Amin
Maalouf’s Leo the African was
published in 1986 and translated into English by Peter Sluglett in 1988. This
paperback copy was published in 1994. The
book is based on the true-life story of Hasan al-Wazzan, the sixteenth century
traveller and writer who came to be known as Leo Africanus. It is told in the
first person, and covers his first forty years.
He
begins his narration when he was born – not as absurd as it first appears: we’re
privy to second-hand details from his father and mother about their time in Granada
in the late fourteen hundreds. His mother Salma befriends a Jewish pedlar-clairvoyant
and healer, Gaudy Sarah, and ‘began to read my palm like the crumpled page of
an open book’ (p6). Sarah’s prediction – and her elixir of orgeat syrup –
result in Salma’s pregnancy (with Hasan). Sarah also ‘doubled, when necessary, as
midwife, masseuse, hairdresser and plucker of unwanted hair’ (p8).
The
days of Islamic Andalusia are numbered. ‘And did not Andalusia flourish in the
days when the vizier Abd al-Rahman used to say jokingly: “O you who cry ‘Hasten
to the prayer!’ You would do better to cry: “Hasten to the bottle!” The Muslims
only became weak when silence, fear and conformity darkened their spirits”.’ (p38).
The
Arabs were evicted from Spain in 1492, among them the ineffectual ruler Boabdil,
who lingered on the last ridge that afforded him a view of Granada – a place
the Castilians thereafter called ‘The Moor’s last sigh’. It was said that the
fallen sultan had shed tears there, of shame and remorse. ‘You weep like a
woman for the kingdom you did not defend like a man’ (p57). At this time of
expulsion of his family, Hasan was three years old. After eight centuries, no
more would the voice of the muezzin be heard to call the faithful to prayer.
Hasan
grew up in Fez, alongside Jews and Christians as well as Muslims.
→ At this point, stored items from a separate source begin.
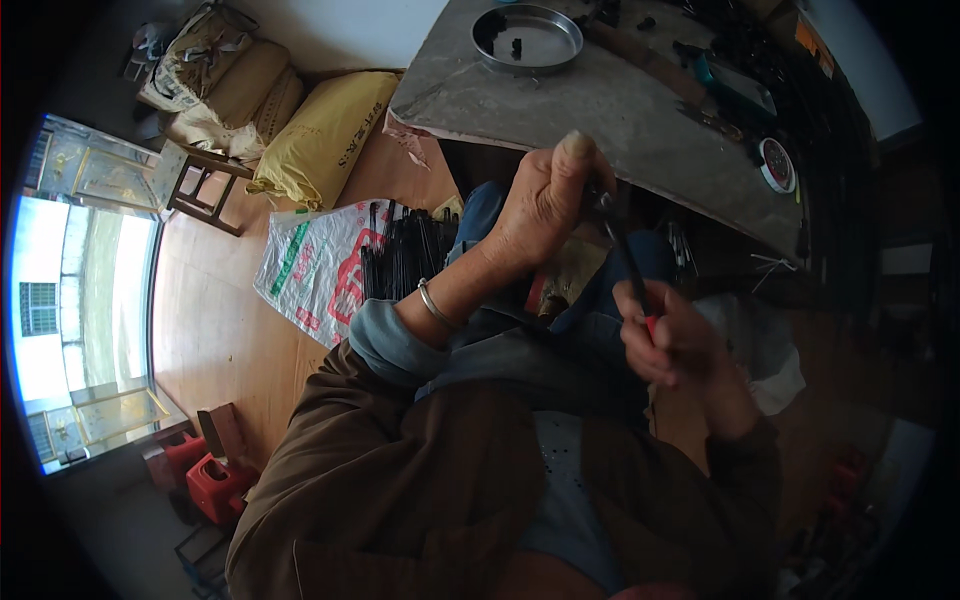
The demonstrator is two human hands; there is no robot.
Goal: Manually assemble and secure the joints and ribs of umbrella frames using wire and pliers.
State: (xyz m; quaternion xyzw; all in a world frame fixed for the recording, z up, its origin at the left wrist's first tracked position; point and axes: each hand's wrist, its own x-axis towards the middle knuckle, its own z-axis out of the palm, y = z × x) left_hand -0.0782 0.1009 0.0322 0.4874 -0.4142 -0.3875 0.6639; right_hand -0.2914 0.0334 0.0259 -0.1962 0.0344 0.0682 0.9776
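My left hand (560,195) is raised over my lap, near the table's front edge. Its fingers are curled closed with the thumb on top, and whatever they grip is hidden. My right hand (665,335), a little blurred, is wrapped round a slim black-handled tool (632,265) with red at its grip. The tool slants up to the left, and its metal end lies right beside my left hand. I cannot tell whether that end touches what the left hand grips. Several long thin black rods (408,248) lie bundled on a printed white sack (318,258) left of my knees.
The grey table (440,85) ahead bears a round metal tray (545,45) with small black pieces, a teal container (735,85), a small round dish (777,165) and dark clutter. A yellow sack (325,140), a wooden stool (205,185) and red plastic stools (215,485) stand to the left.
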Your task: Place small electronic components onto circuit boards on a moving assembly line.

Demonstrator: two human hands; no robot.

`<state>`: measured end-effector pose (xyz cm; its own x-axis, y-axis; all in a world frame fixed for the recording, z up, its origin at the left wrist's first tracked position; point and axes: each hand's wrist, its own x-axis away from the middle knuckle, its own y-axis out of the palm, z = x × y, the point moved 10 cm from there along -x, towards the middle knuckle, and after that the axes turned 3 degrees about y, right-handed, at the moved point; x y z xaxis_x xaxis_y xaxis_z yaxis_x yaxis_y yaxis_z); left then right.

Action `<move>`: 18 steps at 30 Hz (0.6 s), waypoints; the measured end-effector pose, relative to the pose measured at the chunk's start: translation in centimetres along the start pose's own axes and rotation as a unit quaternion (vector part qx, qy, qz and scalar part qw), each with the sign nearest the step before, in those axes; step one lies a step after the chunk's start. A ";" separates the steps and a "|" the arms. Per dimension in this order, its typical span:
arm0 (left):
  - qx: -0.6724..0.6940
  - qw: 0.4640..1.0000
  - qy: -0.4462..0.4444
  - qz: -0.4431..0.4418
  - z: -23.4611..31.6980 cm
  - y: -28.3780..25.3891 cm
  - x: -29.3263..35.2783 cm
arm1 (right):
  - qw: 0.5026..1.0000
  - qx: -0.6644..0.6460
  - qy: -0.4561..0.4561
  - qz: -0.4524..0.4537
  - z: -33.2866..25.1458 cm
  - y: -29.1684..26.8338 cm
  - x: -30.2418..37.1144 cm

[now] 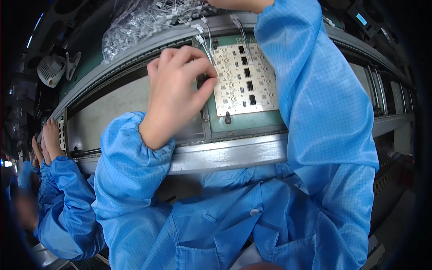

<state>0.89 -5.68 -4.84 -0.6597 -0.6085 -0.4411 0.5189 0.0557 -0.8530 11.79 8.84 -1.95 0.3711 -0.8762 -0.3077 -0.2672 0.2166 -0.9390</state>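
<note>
A pale circuit board panel (229,96) with a column of black parts lies on a green fixture (252,121). At its left edge is my left hand (177,83), palm down with fingers curled. Thumb and index fingertip come together there; whatever is between them, if anything, is hidden. White connector cables (201,39) run down to the board's upper left, close to these fingers. Another cable (239,24) hangs over the top edge. My right hand (238,3) reaches past the far rail, its fingers cut off by the upper frame edge. My right sleeve covers the panel's right side.
A clear plastic bag (135,33) full of white connector cables lies beyond the far rail. Metal conveyor rails (229,155) run along both sides of the fixture. Farther left, a co-worker's hand (51,135) rests by the line. A white slotted object (51,71) stands at the far left.
</note>
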 end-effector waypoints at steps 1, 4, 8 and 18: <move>0.006 1.000 -0.015 -0.002 -0.3 0.0 0.1 | 0.999 -0.015 -0.002 -0.035 0.0 0.1 -0.2; 0.010 1.000 -0.027 -0.013 0.1 0.2 -0.3 | 0.997 -0.031 0.014 -0.065 -0.3 -1.8 1.2; 0.001 1.000 -0.011 -0.002 0.4 0.2 -0.2 | 0.993 -0.090 -0.042 0.065 -0.1 -1.6 1.2; 0.048 0.998 -0.038 -0.009 -0.4 1.0 -0.4 | 0.989 -0.113 0.016 0.092 2.1 -4.0 2.6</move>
<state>1.39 -5.04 -5.61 -0.6280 -0.6677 -0.3998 0.5591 -0.0297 -0.8286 15.65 6.59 0.71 0.2705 -0.8452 -0.4610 -0.5210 0.2742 -0.8083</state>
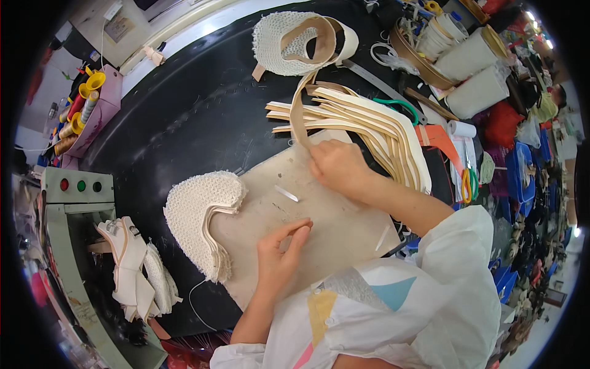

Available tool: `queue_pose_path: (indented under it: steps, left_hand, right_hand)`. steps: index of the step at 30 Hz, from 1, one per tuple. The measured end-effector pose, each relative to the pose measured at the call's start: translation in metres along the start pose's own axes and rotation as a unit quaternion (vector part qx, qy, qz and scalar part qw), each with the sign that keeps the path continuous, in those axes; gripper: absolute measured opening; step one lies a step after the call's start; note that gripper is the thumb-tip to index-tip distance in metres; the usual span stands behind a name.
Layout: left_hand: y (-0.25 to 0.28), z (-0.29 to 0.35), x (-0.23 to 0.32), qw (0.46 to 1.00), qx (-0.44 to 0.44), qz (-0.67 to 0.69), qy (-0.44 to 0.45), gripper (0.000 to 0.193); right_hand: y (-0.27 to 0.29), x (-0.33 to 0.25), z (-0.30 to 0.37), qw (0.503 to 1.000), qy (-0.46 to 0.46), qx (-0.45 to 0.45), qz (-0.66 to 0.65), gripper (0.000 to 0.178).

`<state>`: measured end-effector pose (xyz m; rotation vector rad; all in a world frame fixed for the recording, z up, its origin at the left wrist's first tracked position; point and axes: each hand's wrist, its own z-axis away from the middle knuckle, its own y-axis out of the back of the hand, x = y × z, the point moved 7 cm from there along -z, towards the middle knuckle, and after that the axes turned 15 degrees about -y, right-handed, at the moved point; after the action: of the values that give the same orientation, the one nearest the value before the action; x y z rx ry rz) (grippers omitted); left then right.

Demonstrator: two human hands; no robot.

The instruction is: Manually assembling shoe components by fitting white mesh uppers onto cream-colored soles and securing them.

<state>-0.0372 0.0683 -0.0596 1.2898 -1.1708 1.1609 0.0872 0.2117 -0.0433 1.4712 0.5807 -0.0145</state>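
Note:
My right hand (341,163) is closed on the end of a long tan strip (298,120), which rises in a curve from the far side of the board. Over the middle of the beige board (332,230), my left hand (279,252) has thumb and forefinger brought together; anything between them is too small to make out. A short white sliver (286,194) lies on the board between the hands. Left of it rests a stack of curved cream woven pieces (203,209). Beyond my right hand is a layered pile of cream and tan strips (375,126).
A coiled woven band (276,46) sits at the back. Green-handled scissors (399,107), a metal ruler (375,80) and yellow-handled scissors (470,184) lie to the right. On the left are a control box (80,184), white sandal uppers (126,258) and a thread-spool box (98,111).

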Motion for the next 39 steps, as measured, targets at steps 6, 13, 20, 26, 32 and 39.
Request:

It is during
this time that he learned about the philosophy of life and death: ‘… thank God
for having made us this gift of death, so that life is to have meaning; of
night, that day is to have meaning; silence, that speech is to have meaning;
illness, that health is to have meaning; war, that peace is to have meaning…’ (p103)
Hasan’s
friend Harun the Ferret got a job as a porter: ‘Three hundred men, simple,
poor, almost all of the illiterate, but who had nevertheless managed to become
the most respected, most fraternal and best organised of all the guilds of the
city’ (p108). This guild takes care of its members; ‘when any of their number
dies, they take over the responsibility for his family, help his widow to find
a news husband and take care of his children until they are of an age to have a
professions. The son of one is the son of all’ (p108).
The
families would hang on the walls of their adopted homes the keys of their homes
they left behind, hoping one day to return to Granada. Hasan was a quick
learner and soon became successful in trading.
One
of the most powerful men in Fez was the Zarwali, an ex-bandit and murderer who ‘had
built the largest palace in the city, the largest, that is, after that of the
ruler, a piece of elementary common sense for anyone who wanted to make sure
that his head remained attached to his body’ (p131).
Harun
the Ferret had learned about Zarwali’s past and his behaviour. Zarwali was ‘always
convinced that his wives are trying to betray him, particularly the youngest
and most beautiful ones. A denunciation, a slander, an insinuation on the part
of one of her rivals is enough for the poor unfortunate to be strangled. The Zarwali’s
eunuchs then make the crime look like an accident, a drowning, a fatal fall, an
acute tonsillitis…’ (p137). Hasan and the Zarwali will clash – and there will
be dire repercussions…
There
are several amusing and even apt sayings scattered about the book, for example:
‘Destiny is more changeable than the skin of a chameleon, as one of the poets
of Denia used to say’ (p57); and ‘If anyone tells you that avarice is the
daughter of necessity, tell him that he is mistaken. It is taxation which has
begotten avarice!’ (p154); and ‘I had become very susceptible to magic and
superstitions… This is probably the fate of rich and powerful men: aware that
their wealth owes less to their merits than to luck, they begin to court the
latter like a mistress and venerate it like an idol’ (p196); and, finally, ‘in
the face of adversity, women bend and men break…’ (p250).
Hasan
ventures to Egypt and witnesses the Ottoman conquest there; he is abducted and
becomes a prisoner in Renaissance Rome under the Medicis, and yet remarkably
finds himself being a confidant of the Pope, and converts briefly to Christianity,
and ultimately witnesses the horrendous sack of Rome in 1527.
The
book possibly suffers from too much barely digestible religion and politics, yet
these were the driving forces that impelled Hasan to wander.
The
smells, the colours and the feeling for the period are well-conveyed and indeed
instructive for anyone interested in these historic times.